PROMPT >> How does the data below read from its first line through the line containing "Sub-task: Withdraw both"? Print those lines exactly.

Saved entries
★ ★ ★ ★

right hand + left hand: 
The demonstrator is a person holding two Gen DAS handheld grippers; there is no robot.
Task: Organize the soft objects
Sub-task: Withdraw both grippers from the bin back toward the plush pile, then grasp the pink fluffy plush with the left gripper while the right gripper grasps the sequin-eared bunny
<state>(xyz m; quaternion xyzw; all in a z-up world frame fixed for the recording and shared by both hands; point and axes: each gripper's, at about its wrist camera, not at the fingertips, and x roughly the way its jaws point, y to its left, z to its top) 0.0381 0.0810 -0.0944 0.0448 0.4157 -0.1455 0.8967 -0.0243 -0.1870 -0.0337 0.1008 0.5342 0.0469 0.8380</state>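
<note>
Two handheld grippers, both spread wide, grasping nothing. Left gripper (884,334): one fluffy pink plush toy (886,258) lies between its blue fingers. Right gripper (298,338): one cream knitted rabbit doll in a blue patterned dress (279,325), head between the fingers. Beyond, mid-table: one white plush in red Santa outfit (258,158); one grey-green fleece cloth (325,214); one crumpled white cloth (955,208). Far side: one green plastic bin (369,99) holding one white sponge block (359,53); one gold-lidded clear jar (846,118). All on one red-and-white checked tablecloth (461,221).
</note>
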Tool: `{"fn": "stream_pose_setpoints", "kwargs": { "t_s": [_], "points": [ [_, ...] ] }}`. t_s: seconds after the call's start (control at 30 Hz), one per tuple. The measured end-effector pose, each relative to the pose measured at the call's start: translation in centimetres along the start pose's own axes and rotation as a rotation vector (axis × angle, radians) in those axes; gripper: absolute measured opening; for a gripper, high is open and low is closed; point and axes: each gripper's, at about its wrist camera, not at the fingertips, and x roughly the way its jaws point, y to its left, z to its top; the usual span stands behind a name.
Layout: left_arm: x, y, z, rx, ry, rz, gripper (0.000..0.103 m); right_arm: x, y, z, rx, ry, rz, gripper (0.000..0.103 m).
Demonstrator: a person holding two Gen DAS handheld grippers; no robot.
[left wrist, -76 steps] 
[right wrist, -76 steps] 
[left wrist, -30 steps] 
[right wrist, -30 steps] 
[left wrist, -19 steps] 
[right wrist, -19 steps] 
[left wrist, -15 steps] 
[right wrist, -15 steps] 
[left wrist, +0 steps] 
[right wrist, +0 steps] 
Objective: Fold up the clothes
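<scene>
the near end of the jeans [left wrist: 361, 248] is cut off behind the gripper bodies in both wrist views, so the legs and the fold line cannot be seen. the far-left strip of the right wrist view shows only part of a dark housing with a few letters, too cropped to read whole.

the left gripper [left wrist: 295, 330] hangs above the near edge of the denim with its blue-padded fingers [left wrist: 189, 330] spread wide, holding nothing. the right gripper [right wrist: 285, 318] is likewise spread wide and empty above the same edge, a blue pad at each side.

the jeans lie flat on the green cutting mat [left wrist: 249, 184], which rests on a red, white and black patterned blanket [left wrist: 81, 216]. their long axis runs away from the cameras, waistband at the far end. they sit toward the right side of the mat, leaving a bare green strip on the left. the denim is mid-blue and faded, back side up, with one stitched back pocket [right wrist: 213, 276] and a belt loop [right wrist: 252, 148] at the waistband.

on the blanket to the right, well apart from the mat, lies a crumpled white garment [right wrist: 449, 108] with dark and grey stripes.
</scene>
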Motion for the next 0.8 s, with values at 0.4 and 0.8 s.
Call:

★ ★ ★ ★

ANSWER BOX >>
right hand + left hand: 
The demonstrator is a person holding two Gen DAS handheld grippers; there is no robot.
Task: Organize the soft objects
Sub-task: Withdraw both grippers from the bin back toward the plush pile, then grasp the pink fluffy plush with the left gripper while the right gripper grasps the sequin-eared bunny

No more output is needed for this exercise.